AIM: Patients with advanced cancer need information about end-of-life treatment options in order to make informed decisions. Clinicians vary in the frequency with which they initiate these discussions. PATIENTS AND METHODS: As part of a long-term longitudinal study, patients with an expected 2-year survival of less than 50% who had advanced gastrointestinal or lung cancer or amyotrophic lateral sclerosis (ALS) were interviewed. Each patient's medical record was reviewed at enrollment and at 3 months for evidence of the discussion of patient wishes concerning ventilator support, artificial nutrition and hydration (ANH), resuscitation (DNR) and hospice care. A Kaplan-Meier analysis was also performed and 2-year survival calculated.

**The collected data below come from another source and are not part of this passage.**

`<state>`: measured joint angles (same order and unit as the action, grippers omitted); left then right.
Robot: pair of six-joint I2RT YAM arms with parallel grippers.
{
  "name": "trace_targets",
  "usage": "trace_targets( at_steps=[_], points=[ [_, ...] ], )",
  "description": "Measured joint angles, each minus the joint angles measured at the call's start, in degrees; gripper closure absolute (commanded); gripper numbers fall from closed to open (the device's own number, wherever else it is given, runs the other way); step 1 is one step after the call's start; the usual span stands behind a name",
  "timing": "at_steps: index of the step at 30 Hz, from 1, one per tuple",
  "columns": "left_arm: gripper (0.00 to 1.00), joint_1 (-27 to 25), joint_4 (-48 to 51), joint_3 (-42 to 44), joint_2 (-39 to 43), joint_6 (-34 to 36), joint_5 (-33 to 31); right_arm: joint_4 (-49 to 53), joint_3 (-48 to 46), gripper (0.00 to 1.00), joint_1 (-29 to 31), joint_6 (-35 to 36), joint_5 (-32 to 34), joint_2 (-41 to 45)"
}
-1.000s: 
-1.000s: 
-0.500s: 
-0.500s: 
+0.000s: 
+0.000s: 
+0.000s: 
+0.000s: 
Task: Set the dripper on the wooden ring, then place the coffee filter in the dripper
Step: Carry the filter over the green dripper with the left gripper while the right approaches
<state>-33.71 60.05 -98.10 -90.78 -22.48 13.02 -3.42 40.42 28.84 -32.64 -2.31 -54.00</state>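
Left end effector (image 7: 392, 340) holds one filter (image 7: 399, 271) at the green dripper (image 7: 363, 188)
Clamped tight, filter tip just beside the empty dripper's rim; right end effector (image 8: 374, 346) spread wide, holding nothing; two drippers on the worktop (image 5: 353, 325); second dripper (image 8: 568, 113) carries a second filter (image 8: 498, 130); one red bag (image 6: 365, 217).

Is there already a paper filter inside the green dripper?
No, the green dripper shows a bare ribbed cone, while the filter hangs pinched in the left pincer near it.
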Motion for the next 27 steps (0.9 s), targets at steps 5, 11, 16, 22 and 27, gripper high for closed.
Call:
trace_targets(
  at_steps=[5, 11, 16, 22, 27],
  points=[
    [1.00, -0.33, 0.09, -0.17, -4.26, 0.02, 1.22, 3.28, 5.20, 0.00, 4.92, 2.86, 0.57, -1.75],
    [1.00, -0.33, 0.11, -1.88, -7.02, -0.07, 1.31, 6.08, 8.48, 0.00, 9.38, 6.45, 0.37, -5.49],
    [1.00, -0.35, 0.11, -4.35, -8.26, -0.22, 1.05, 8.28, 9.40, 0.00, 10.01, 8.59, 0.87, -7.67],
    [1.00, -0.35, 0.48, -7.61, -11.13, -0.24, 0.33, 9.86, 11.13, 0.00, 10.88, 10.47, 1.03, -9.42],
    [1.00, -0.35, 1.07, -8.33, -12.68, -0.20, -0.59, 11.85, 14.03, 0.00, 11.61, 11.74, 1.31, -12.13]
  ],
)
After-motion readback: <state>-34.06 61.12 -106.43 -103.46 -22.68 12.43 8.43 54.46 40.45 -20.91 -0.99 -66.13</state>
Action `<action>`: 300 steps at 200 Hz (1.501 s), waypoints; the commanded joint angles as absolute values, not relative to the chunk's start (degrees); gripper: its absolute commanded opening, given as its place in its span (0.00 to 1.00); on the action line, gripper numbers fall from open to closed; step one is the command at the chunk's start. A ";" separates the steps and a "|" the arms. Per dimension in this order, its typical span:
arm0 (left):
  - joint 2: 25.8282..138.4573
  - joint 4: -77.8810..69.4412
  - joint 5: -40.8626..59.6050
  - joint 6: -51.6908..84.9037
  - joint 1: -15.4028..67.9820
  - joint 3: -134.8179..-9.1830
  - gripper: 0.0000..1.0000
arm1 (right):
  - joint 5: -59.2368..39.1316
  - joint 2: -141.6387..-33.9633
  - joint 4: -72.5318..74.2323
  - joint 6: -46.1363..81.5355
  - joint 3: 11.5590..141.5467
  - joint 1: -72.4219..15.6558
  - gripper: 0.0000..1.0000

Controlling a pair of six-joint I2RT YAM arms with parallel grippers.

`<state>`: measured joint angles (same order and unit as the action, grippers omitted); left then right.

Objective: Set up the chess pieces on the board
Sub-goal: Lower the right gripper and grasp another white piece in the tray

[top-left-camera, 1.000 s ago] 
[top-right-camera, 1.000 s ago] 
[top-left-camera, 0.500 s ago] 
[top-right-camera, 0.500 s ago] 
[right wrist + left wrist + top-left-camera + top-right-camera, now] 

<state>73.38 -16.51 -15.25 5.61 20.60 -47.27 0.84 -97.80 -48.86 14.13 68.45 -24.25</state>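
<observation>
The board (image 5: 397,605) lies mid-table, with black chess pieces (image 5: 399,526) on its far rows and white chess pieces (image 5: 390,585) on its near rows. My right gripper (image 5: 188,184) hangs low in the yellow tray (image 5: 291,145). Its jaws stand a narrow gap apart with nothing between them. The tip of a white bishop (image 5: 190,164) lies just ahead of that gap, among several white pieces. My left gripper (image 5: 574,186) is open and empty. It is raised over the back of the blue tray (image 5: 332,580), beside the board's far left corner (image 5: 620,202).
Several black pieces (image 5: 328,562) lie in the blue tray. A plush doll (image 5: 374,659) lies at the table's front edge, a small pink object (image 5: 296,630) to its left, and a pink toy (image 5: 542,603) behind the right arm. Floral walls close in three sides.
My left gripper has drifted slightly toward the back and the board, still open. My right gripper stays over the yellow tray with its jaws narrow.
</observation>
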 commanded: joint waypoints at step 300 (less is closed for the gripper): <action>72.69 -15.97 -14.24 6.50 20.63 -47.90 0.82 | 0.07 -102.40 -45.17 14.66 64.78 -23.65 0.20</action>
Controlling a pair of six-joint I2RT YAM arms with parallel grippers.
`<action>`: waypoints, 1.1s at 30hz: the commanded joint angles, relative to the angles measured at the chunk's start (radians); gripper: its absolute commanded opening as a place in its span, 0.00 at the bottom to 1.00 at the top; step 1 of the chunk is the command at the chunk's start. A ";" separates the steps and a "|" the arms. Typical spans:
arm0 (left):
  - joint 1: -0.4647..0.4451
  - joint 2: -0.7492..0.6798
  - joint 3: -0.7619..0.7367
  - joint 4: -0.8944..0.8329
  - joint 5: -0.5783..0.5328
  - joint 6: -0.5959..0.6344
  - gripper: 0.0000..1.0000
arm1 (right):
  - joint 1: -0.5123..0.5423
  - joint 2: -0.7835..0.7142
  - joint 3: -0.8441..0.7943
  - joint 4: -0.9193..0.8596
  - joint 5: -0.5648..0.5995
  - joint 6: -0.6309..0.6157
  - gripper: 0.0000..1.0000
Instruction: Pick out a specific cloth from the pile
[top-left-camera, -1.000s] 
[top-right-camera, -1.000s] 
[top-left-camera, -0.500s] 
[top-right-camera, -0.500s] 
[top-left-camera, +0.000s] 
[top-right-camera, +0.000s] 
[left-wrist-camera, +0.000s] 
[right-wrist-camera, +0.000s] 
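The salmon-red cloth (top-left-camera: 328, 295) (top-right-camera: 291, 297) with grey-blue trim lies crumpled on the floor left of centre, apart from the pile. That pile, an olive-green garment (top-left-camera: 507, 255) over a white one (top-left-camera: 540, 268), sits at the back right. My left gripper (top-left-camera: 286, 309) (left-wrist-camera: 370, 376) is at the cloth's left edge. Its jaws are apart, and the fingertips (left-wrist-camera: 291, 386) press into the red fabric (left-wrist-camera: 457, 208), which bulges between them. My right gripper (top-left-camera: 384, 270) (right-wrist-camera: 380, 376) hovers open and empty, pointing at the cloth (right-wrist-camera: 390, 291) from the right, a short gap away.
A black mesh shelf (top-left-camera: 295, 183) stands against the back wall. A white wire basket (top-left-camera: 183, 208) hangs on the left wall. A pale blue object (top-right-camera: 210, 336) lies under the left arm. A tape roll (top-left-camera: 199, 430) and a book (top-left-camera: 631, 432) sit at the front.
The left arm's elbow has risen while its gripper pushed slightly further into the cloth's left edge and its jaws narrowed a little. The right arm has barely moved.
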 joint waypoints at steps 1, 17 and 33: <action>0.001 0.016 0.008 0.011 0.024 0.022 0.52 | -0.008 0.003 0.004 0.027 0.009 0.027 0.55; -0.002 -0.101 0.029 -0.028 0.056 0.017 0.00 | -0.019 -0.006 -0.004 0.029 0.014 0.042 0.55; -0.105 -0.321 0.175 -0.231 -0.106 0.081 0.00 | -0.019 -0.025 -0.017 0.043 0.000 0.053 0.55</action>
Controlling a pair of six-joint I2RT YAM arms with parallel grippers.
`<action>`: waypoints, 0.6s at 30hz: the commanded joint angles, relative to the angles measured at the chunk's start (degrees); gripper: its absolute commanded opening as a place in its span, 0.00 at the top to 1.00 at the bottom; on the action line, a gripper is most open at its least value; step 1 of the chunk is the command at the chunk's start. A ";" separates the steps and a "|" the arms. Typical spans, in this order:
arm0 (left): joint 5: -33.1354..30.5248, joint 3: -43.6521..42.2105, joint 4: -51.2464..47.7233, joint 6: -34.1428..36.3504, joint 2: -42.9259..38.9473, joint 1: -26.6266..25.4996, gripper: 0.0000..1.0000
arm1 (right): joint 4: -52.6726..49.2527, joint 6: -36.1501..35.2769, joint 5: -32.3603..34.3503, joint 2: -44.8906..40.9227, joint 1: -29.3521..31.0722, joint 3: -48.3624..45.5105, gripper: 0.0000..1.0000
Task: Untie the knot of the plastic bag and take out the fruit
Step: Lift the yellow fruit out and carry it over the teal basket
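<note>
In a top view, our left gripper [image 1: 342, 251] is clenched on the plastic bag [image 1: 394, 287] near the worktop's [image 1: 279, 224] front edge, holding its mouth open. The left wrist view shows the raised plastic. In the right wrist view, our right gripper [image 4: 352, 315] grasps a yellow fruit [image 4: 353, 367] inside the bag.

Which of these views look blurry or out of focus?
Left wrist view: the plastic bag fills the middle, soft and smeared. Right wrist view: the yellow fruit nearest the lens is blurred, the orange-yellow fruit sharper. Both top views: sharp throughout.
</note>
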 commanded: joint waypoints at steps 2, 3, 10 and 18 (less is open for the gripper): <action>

RESULTS: 60 cancer and 32 ALS patients were enrolled. ALS patients were more likely than cancer patients to have evidence of discussion about their wishes for ventilator support (31% vs 0%, p<0.001), ANH (38% vs 0%, p<0.001), DNR (25% vs 0%, p<0.001) and hospice care (22% vs 5%, p = 0.03). At 6 months, 91% of ALS patients were alive compared with 62% of cancer patients; at 2 years, 63% of ALS patients were alive compared with 23% of cancer patients (p<0.001).
CONCLUSIONS: Cancer patients were less likely than ALS patients to have had documented advanced care planning discussions despite worse survival. This may reflect perceptions that ALS has a more predictable course, that advanced cancer has a greater number of treatment options, or differing views about hope. Nevertheless, cancer patients may be less adequately prepared for end-of-life decision-making.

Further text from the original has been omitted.